What to produce> Could you restate the data word for word and drop the pictures?

Dataset content>

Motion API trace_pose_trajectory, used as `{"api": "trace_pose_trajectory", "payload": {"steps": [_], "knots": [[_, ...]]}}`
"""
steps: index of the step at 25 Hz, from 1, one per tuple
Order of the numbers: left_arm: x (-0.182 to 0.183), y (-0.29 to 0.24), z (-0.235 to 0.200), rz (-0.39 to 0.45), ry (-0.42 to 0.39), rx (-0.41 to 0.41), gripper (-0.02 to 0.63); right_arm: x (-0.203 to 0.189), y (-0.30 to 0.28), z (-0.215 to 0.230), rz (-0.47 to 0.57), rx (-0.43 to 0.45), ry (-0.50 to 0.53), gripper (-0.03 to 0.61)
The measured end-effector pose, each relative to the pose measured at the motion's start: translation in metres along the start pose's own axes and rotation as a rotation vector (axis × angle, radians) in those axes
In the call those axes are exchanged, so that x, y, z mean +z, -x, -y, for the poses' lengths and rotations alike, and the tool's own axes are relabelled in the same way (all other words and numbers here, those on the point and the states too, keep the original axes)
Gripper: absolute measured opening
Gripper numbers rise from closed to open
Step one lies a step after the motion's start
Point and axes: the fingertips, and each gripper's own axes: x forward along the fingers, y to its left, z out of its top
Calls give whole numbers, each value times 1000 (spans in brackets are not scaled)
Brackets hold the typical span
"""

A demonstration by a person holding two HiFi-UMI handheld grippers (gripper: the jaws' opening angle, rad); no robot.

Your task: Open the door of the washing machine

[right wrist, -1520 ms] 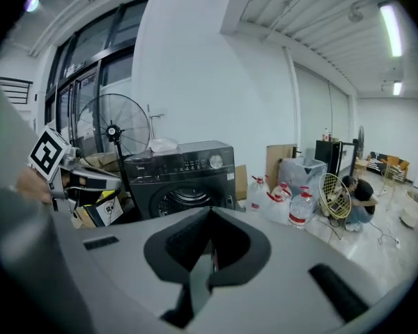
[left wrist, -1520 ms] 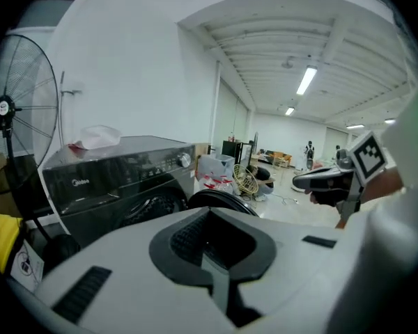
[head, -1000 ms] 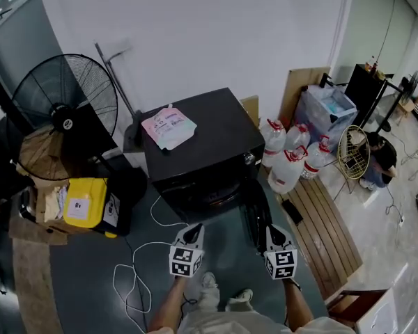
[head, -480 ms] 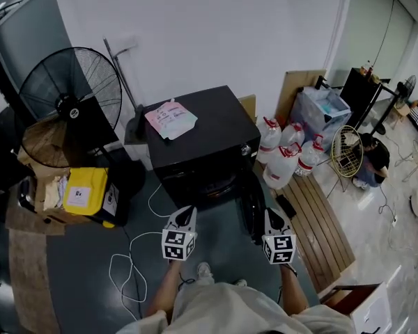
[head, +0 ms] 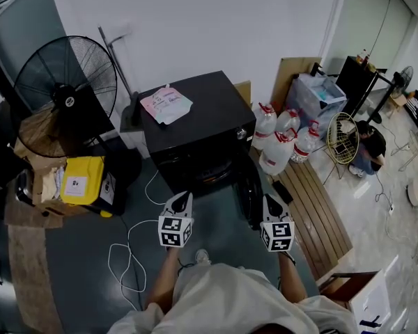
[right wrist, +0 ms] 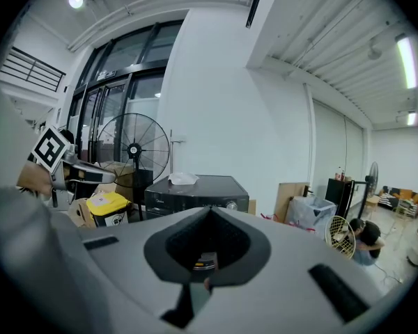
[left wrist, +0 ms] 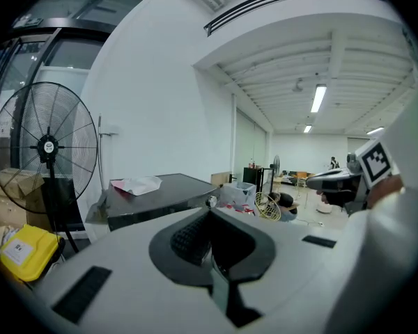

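The black washing machine (head: pixel 195 127) stands against the white wall with a pink-and-white packet (head: pixel 166 105) on its lid. Its dark round door (head: pixel 250 199) hangs swung out at the right of the front opening (head: pixel 207 174). My left gripper (head: pixel 183 199) hovers in front of the opening, shut and empty. My right gripper (head: pixel 268 202) is level with it, just right of the door, also shut with nothing held. Neither touches the machine. In the left gripper view the machine (left wrist: pixel 160 190) lies beyond the closed left gripper (left wrist: pixel 210 214). The right gripper view shows the machine (right wrist: pixel 195 190) beyond the right gripper (right wrist: pixel 209 211).
A big floor fan (head: pixel 66 82) and a yellow case (head: pixel 82 181) stand at the left. A white cable (head: pixel 129 263) loops on the floor. Water jugs (head: pixel 282 145), a wooden pallet (head: pixel 313 207) and a crouching person (head: pixel 368 145) are at the right.
Both grippers have risen together and stayed shut. The head view has lifted, so the machine sits a little farther up the picture.
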Motion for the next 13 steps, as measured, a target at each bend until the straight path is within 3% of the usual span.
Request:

Task output>
Motion API trace_pose_trajectory, used as `{"api": "trace_pose_trajectory", "payload": {"steps": [_], "knots": [[_, ...]]}}`
"""
steps: index of the step at 25 Hz, from 1, one per tuple
Order of the numbers: left_arm: x (-0.182 to 0.183), y (-0.29 to 0.24), z (-0.235 to 0.200), rz (-0.39 to 0.45), ry (-0.42 to 0.39), rx (-0.41 to 0.41), gripper (-0.02 to 0.63); right_arm: x (-0.203 to 0.189), y (-0.30 to 0.28), z (-0.215 to 0.230), rz (-0.47 to 0.57), rx (-0.43 to 0.45), ry (-0.50 to 0.53), gripper (-0.03 to 0.61)
The measured end-effector pose, each relative to the pose measured at the motion's start: translation in metres along the start pose's own axes and rotation as a rotation vector (axis × angle, radians) in those axes
In the call those axes are exchanged, so that x, y, z mean +z, -x, -y, for the poses' lengths and rotations alike, and the tool's own axes are relabelled in the same way (all other words and numbers here, those on the point and the states too, keep the original axes)
Gripper: absolute measured opening
Gripper numbers rise from closed to open
Step one lies a step after the motion's start
Point and axes: the fingertips, and each gripper's own axes: x forward along the fingers, y to its left, z out of its top
Calls give whole numbers, each value times 1000 (spans in brackets are not scaled)
Brackets hold the typical span
"""

A demonstration by a person holding two HiFi-UMI handheld grippers (gripper: the jaws' opening angle, rad); no robot.

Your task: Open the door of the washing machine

[right wrist, -1520 ms] 
[left wrist, -1520 ms] 
[head, -1000 ms] 
[head, -480 ms] 
[head, +0 ms] 
[right wrist, +0 ms] 
[left wrist, +0 ms] 

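The black washing machine (head: pixel 195 127) stands against the white wall with a pink-and-white packet (head: pixel 166 105) on its lid. Its dark round door (head: pixel 250 199) hangs swung out at the right of the front opening (head: pixel 207 174). My left gripper (head: pixel 183 199) hovers in front of the opening, shut and empty. My right gripper (head: pixel 268 202) is level with it, just right of the door, also shut with nothing held. Neither touches the machine. In the left gripper view the machine (left wrist: pixel 160 190) lies beyond the closed left gripper (left wrist: pixel 210 214). The right gripper view shows the machine (right wrist: pixel 195 190) beyond the right gripper (right wrist: pixel 209 211).
A big floor fan (head: pixel 66 82) and a yellow case (head: pixel 82 181) stand at the left. A white cable (head: pixel 129 263) loops on the floor. Water jugs (head: pixel 282 145), a wooden pallet (head: pixel 313 207) and a crouching person (head: pixel 368 145) are at the right.
Both grippers have risen together and stayed shut. The head view has lifted, so the machine sits a little farther up the picture.
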Motion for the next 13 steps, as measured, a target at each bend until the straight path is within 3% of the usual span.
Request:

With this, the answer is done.